I am going to alum for some saugeye fishing. My work place had a charter at erie and the fish did not bite well and one guy was really sick the whole trip. I felt bad and told him I would take him saugeye fishing. I usually don't fish for them but I guess drifting worm harnesses around the lake should get us a few fish. How deep should I concentrate. Thanks.


----------



## ShakeDown (Apr 5, 2004)

I haven't been eye fishing @ alum in a few weeks, but it's usually 10-20 feet depending on conditions.


----------



## Marshall (Apr 11, 2004)

thats what I figured. thanks


----------



## sowbelly101 (Apr 5, 2004)

been drifting and workin around the points with the trolling motor 10-22 feet of water with 2 rods in hand, one with a jig/grub/half nightcrawler and the other with a harness. fish seem to be hitting both equally. not hawgs or numbers, but not getting the skunk... pretty new to fishing the seyes so i dont think im doin to bad...


sowbelly


----------



## justme (Apr 17, 2004)

on what time you are up there....stick some jigs or rouges or rapala'a up in the shallow's on the south end or go with a decent size live bait on the good ol bobber.
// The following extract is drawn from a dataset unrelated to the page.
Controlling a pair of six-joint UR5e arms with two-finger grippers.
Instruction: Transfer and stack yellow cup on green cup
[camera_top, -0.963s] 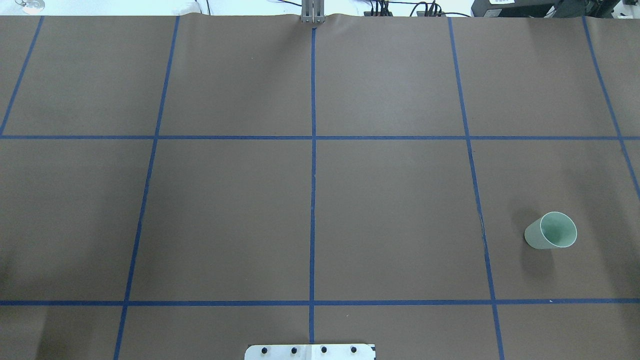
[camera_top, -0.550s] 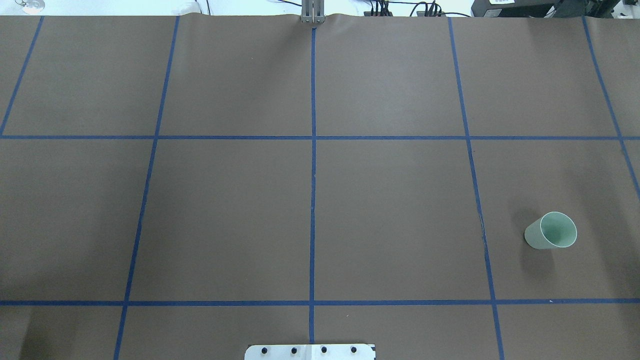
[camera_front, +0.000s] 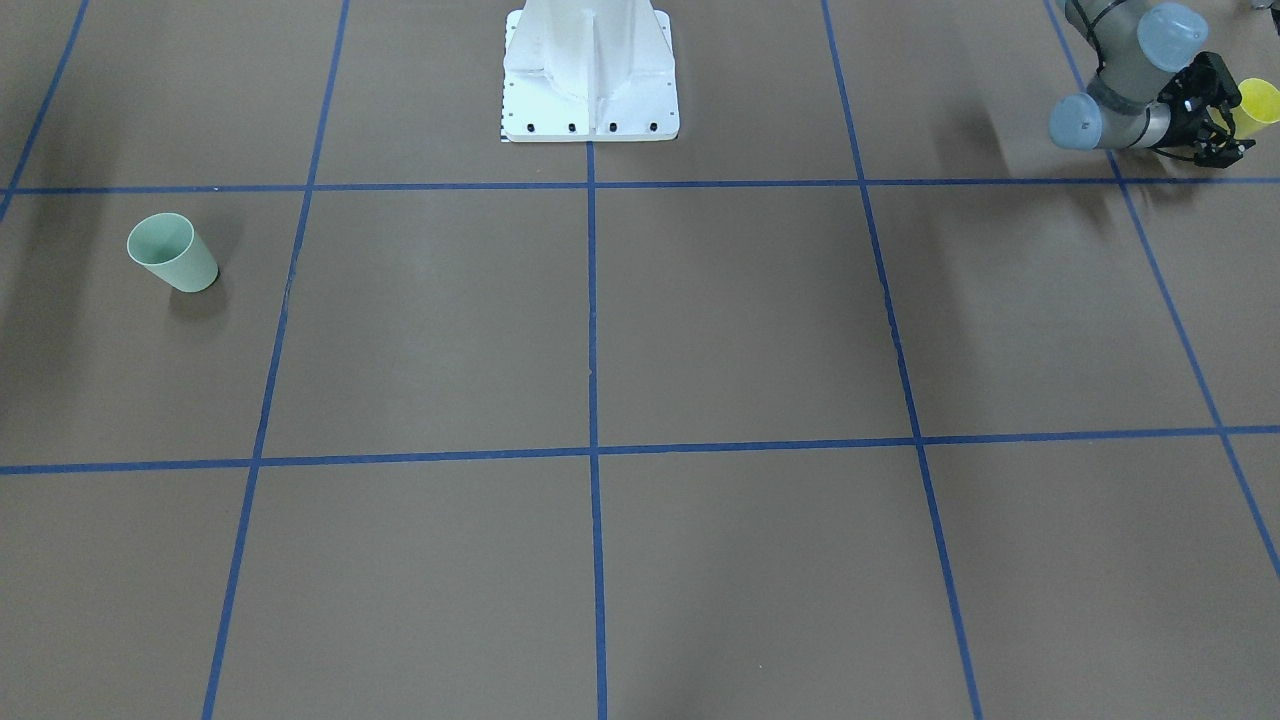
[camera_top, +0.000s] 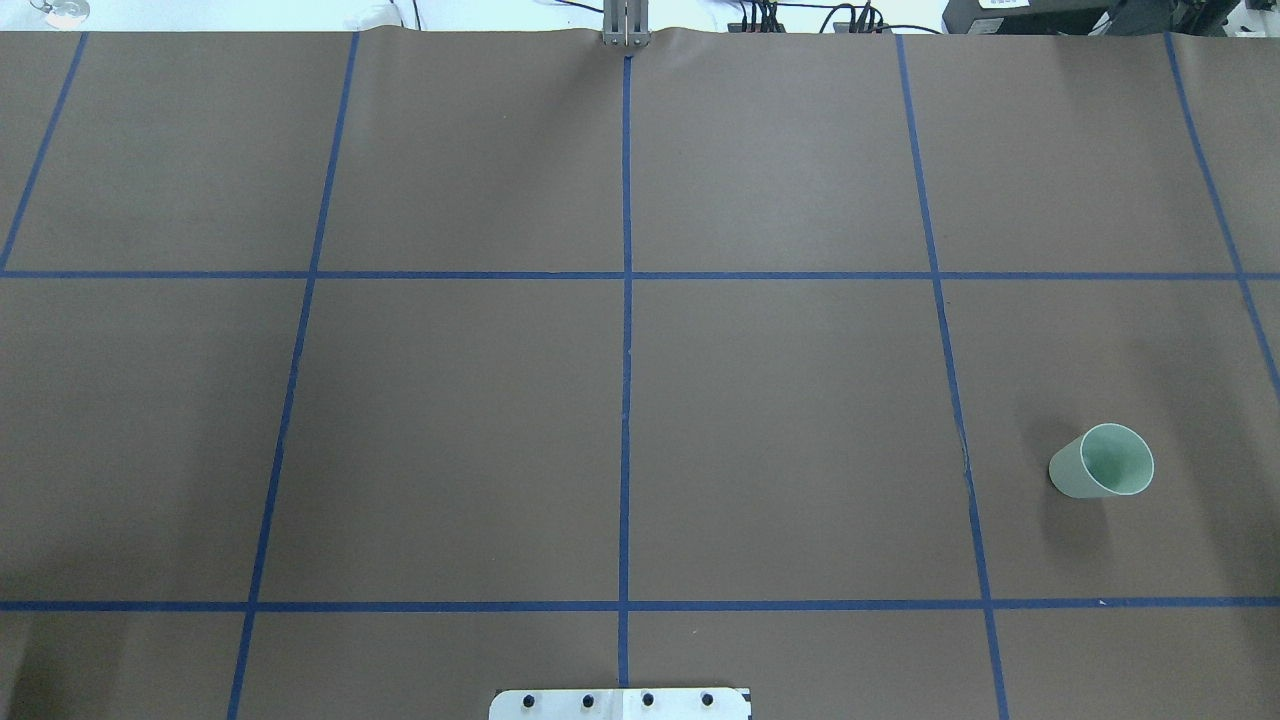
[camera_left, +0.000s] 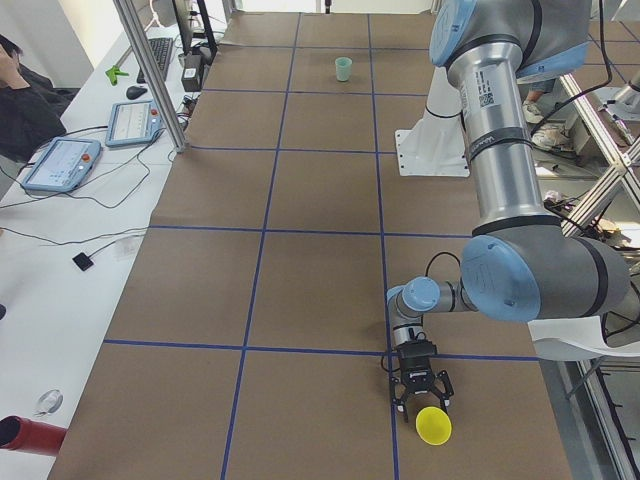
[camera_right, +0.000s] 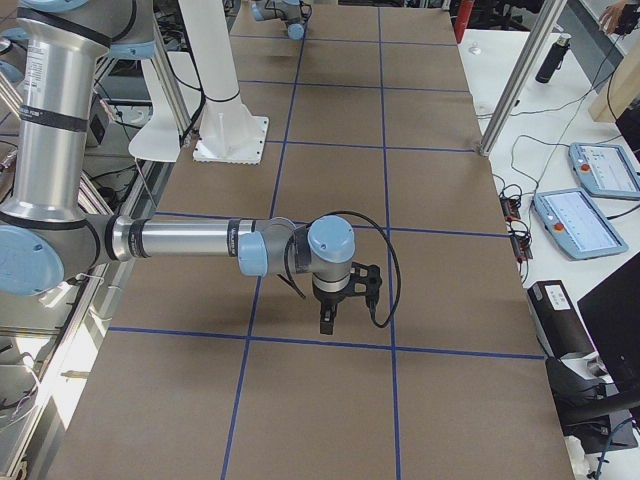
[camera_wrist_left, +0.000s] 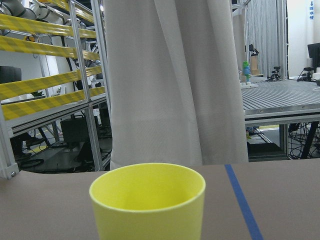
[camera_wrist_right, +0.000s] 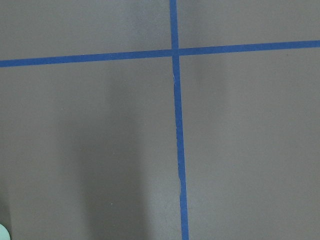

The stretch of water just south of the marina on the west side leading to the cove has a lot of old stick weeds if you don't mind a snag here and there. I like a lindy rig there but you have to stay on it to keep out of snags. The drop off into the channel also holds some fish there once in a while. The east side has some good spots by the weed beds . Work the edges of them and if your up at night work the tops also. Just south of cheshire on the east side if you can follow the creek channel you might get a few there. Now right around there there are a couple humps out about maybe fifty yards from the bank maybe just a little farther south of the bridge that if you find bait fish schooling up on the humps you can pick some up jigging or cranking or drifting around these humps. This is a good spot even during the day if bait fish are there. oh well..if i used a gps i could put you on it better..just been going there too long...lol..oh yea...across from the cheshire docks on west side towards the creek work that area also...some good fish there.live bait seems to work better over there for some reason...


----------